Podíamos dizer que o filme de Elem Klimov é uma espécie de negativo invertido do Império do Sol de Steven Spielberg, sendo, tal como esse, a odisseia de um adolescente que sente na carne o verdadeiro horror de uma guerra até aí pensada em termos heróicos. Inspirado nas memórias de Ales Abramovich, que se juntou à resistência bielorrussa na adolescência, Vem e Vê segue exactamente o mesmo percurso do filme de Spielberg adaptado do livro autobiográfico de J. G. Ballard: do entusiasmo romântico ao desespero paredes meias com a loucura e ao puro instinto de sobrevivência, à medida que o acaso leva Florya de pesadelo em pesadelo.

A comparação com Império do Sol vem em parte da proximidade temporal de ambos os filmes — separados por dois anos — e em parte do ambiente de fábula que tanto Spielberg como Klimov exploram. Aqui, essa fábula da perda da inocência é sublinhada pela presença constante dos bosques onde Florya se junta à resistência, se esconde e se perde; como se a floresta, percorrida pela câmara permanentemente móvel de Aleksei Rodionov que sugere um animal acossado, fosse um labirinto encantado. A floresta amplifica descobertas e terrores, abre as portas para o “outro lado do espelho”, onde a chuva (de pára-quedas e bombas), o nevoeiro, o fogo dão corpo ao pesadelo. Mas Florya não reencontra os pais e vive feliz para sempre, como Jim no filme de Spielberg. Vem e Vê resume-se a alguns dias de 1943, a Grande Guerra Patriótica está ainda a dois anos do seu fim, ainda nem sequer teve lugar o cerco de Estalinegrado, e o filme termina nos bosques em que começou; Florya ainda tem muito que sofrer.
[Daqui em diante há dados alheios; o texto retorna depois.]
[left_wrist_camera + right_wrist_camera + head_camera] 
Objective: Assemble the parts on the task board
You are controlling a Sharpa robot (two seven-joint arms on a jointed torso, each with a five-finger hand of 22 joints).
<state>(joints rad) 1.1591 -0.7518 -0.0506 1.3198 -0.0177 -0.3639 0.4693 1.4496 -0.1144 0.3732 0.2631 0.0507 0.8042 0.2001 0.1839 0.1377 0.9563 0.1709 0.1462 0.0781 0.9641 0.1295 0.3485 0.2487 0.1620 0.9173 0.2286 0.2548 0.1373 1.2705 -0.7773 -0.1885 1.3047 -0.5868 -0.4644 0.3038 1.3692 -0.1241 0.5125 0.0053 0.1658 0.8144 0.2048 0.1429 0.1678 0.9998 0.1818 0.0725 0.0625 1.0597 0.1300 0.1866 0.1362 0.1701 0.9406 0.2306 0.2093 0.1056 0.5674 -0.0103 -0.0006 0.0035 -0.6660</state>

Produzido e estreado logo antes do grande degelo da perestroika, Vem e Vê é um daqueles clássicos que só com o tempo têm vindo a ser descobertos e apreciados (a cópia agora estreada corresponde à versão restaurada, premiada em Veneza em 2017). Na verdade, Klimov transportava o projecto desde 1977; passou anos à espera que as autoridades soviéticas cedessem a aprovar o guião sem cortes — oportunidade que só surgiu em 1984, à beira das comemorações do 40.º aniversário do fim da Segunda Guerra Mundial. Foi a quinta e última longa-metragem de ficção do realizador, que faleceu em 2003 sem voltar a rodar, dizendo, em entrevistas, que depois de Vem e Vê já nada mais tinha para dizer nem para filmar.

 Por aí, e pela sensação apocalíptica, imersiva, de terra queimada que o filme deixa, podemos também fazer a ponte com outros clássicos recentes da produção russa — a viagem histórica da Arca Russa de Aleksandr Sokurov ou o filme-testamento de Alexei German É Difícil Ser um Deus, também eles imersivos, baléticos e precisos na sua coreografia de massas, também eles paradas claustrofóbicas das quais não nos livramos tão facilmente. Objectos terminais depois dos quais nada resta, apenas o silêncio com que ficamos quando as luzes se acendem. Dos três, Vem e Vê é o mais brutal, o mais niilista, mas também o mais intenso, o mais vivo, o mais urgente. Como se nada pudesse ser resolvido senão pelo regresso à floresta.